The Stone Mountain Half Dollar is often one of the first classic U.S. commemoratives collectors buy because of both its lower price and broad availability. In grades up to PCGS MS64 there have been public sales registering between $100 and $140 over the course of 2023 and 2024. For those who pursue higher-grade PCGS examples, the nature of the production and strike of the coin itself determine grade and eye appeal. Nice examples of the Stone Mountain Half Dollar are available in PCGS grades up to MS67+. Yet, even in that high grade, the 1925 Stone Mountain Half Dollar sells for less-than-astronomical prices, as exemplified by a PCGS MS67+ specimen that took $1,500 in a November 2023 Heritage Auctions sale.
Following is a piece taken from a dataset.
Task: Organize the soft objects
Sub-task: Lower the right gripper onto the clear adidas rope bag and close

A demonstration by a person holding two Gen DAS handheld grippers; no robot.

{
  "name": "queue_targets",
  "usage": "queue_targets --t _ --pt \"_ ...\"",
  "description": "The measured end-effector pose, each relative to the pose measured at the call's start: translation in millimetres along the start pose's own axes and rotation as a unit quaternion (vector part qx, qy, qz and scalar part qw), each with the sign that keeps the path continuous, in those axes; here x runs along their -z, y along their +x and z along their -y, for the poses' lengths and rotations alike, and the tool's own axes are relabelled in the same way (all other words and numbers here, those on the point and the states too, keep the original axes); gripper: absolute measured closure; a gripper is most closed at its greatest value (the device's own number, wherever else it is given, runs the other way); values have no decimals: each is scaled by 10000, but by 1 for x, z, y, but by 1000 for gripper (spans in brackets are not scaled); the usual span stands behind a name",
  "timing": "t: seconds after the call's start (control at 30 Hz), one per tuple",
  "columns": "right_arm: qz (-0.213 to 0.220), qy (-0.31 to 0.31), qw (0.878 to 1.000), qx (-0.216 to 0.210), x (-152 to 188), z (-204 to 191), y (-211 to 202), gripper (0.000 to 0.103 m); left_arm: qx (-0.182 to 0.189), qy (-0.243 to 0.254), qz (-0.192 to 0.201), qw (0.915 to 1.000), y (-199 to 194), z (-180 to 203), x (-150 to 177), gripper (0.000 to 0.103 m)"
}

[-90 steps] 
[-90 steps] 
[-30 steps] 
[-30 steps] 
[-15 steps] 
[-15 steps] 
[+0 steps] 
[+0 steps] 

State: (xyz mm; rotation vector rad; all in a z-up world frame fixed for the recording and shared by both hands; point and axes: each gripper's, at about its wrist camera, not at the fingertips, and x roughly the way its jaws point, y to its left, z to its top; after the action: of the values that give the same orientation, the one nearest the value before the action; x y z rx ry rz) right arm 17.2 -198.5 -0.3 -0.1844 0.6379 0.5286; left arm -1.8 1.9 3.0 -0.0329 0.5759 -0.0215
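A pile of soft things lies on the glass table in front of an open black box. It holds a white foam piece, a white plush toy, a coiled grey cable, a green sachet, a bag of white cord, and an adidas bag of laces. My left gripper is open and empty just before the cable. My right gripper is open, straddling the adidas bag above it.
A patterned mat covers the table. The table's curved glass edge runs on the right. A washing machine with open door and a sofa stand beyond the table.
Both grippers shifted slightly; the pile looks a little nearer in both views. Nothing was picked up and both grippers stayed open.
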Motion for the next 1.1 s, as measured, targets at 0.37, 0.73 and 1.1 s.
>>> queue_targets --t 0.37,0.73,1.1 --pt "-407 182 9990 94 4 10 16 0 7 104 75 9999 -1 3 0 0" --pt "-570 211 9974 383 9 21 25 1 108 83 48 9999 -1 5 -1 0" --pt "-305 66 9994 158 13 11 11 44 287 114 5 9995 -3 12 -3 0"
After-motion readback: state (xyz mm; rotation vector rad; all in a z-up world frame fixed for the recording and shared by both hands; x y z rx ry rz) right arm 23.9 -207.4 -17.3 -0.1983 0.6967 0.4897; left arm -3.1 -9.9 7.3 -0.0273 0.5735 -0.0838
Currently, the finest-known specimens grade PCGS MS68+ and number at just three specimens. This is perhaps where a more esoteric challenge comes in when acquiring this coin, as the PCGS Price Guide lists examples in PCGS MS68+ at $32,500; there have been no public sales listed to boot. Moving a notch down in grade to MS68, there are six PCGS-graded MS68 specimens out there. The PCGS Price Guide lists MS68 examples with a value of $22,500, but getting your hands on one may not be so easy even if you have the money. The last time an MS68 specimen appeared at public auction was in 2007. This is where many PCGS Set Registry members will need to “settle” for examples grading MS67, unless they are extremely patient and ready to raise the proverbial auction paddle when one of the few MS68 or better specimens come onto the market.